No es la primera vez en la historia que los políticos cuentan mentiras, sirviéndose de éstas para iniciar una candidatura presidencial. Siempre han existido, también, los bulos y las teorías de la conspiración. Ahí sigue la National Enquirer con sus alienígenas, sus escándalos sexuales, sus drogas y sus crímenes, en algunas ocasiones ocupando la misma "noticia" de portada. Los tabloides han vendido millones de ejemplares en todo el mundo. Este periodismo sensacionalista o amarillista influyó en elecciones presidenciales (The Sun y la victoria de Margaret Thatcher) y en acciones cruciales de política exterior, como la intervención de un país en una guerra (New York Journal y la entrada de Estados Unidos en la guerra contra España). Lo que sí ha cambiado, tras la irrupción de las redes sociales, es el medio a través del cual se propagan esos bulos y conspiraciones, ya que estas nuevas plataformas han abandonado la marginalidad mediática para comenzar a formar parte del mainstream periodístico como una voz autorizada más (Breitbart), coincidiendo con la crisis de credibilidad y desprestigio de las cabeceras y medios tradicionales (CNN, The New York Times, etc.).
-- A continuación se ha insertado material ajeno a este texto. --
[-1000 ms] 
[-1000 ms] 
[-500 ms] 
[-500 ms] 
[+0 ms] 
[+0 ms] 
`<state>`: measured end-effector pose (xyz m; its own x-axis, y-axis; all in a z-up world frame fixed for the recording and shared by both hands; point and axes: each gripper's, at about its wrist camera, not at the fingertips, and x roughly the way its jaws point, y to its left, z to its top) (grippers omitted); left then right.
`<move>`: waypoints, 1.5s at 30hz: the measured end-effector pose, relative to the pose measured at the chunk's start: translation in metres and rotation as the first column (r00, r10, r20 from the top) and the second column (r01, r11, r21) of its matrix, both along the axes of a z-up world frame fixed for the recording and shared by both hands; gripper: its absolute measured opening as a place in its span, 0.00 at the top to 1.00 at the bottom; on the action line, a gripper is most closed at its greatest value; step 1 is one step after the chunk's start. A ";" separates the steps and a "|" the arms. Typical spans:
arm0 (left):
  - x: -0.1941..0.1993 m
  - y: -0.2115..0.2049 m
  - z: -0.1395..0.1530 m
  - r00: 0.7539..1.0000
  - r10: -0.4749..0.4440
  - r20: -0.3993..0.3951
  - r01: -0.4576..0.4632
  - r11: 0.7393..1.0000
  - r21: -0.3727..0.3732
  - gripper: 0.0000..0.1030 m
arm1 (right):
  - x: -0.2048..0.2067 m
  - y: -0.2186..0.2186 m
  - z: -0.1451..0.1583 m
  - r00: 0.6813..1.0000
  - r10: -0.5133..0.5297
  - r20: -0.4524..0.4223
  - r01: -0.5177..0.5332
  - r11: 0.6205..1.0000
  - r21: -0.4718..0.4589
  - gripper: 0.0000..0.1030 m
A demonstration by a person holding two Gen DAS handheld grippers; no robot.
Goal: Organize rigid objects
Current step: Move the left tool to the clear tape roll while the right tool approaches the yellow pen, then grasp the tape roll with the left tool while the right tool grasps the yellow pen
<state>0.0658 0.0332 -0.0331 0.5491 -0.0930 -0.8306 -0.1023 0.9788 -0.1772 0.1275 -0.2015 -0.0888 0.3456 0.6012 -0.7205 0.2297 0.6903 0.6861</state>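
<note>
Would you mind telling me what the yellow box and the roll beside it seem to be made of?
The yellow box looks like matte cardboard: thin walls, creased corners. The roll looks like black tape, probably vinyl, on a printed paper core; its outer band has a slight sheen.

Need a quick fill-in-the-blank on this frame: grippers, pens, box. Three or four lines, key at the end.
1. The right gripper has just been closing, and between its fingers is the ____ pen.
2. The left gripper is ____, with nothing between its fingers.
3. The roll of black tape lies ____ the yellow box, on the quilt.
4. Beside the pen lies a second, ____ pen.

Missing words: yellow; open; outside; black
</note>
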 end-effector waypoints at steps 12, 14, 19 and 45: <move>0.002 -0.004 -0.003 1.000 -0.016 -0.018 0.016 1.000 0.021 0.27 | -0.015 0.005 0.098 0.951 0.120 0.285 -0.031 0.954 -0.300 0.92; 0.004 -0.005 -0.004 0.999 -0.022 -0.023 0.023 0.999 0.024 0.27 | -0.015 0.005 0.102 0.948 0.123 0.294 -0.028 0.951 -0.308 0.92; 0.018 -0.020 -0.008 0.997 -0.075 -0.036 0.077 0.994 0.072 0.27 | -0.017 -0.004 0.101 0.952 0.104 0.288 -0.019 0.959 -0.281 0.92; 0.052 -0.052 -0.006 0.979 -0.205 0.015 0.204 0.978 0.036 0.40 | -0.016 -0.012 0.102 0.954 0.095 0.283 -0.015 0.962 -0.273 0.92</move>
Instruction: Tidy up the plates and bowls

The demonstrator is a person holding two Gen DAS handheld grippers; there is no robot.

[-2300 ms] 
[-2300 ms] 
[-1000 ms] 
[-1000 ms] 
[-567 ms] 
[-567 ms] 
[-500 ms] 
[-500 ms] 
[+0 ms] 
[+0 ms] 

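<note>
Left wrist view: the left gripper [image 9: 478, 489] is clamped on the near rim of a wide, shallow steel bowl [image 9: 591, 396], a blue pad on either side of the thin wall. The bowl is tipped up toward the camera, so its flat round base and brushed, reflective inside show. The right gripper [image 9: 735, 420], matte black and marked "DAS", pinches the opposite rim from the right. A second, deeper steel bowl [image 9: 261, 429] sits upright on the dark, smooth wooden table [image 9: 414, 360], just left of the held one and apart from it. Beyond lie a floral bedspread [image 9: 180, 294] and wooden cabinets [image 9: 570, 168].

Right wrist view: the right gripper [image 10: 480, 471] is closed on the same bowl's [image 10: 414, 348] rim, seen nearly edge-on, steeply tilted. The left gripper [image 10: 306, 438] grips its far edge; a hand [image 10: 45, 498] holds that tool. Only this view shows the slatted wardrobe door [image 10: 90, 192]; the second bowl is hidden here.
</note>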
El populismo de extrema derecha tampoco es un fenómeno nuevo. Conocemos las biografías de los líderes carismáticos y persuasivos oradores europeos del siglo pasado que utilizaron la xenofobia, el resentimiento y el odio para hacerse con el poder durante una crisis. Los ciudadanos los escuchaban y los seguían porque en sus discursos, cargados de medias verdades y explicaciones sencillas, no solo hallaban la solución a sus problemas, sino que también les hacían recuperar la autoestima y resarcir el orgullo identitario herido. De ahí surge además el mito del caudillo, único salvador posible de la patria amenazada y decadente. El líder socialista estadounidense Eugene V. Debs decía que, aunque tuviera la oportunidad, no conduciría a sus seguidores a una Tierra prometida, porque, de la misma manera que él podía llevarlos hasta ella, otro podía sacarlos fuera. "Nos hace falta un hombre", le dijo Joaquín Costa a Francisco Giner de los Ríos. "Lo que necesitamos es un pueblo", le contestó el institucionista.

Ahora observamos un tipo de populismo, como la derecha alternativa, que toma prestado algunos de los métodos de los viejos partidos fascistas, prescindiendo de ciertos ritos y simbologías (aunque a veces parecen querer desempolvar los antiguos souvenirs), y que florece con rapidez en el confuso ecosistema ideológico de la "democracia iliberal", haciendo esfuerzos, mediante el denominado "silbato para perros" (racismo no explícito, por ejemplo), para añadirle el adjetivo al sistema de gobierno.

También hay líderes que, como Trump, tienen más miedo de perder que deseos de ganar, y están más enfocados en los éxitos personales que en los logros colectivos. El proyecto individual o profesional prevalece sobre el proyecto nacional, aunque a veces ambos convergen. Se empieza a ver, además, cómo se están repitiendo los errores cometidos por algunos políticos de entreguerras, tanto en España como en el resto de los países europeos, al tratar a los adversarios como si fueran unos enemigos que hay que destruir, mientras se dirigen solamente a sus partidarios, ya sean estos una minoría o una mayoría, sin entender que gobernar contra un sector de la población (por ejemplo, la mitad del país) suele conducir al desastre del experimento democrático. El mundo ha cambiado mucho desde entonces. Pero el odio sigue siendo una estrategia electoral tan eficaz como destructiva. Y sigue habiendo gente que piensa que lo que hace falta es un hombre y no un pueblo.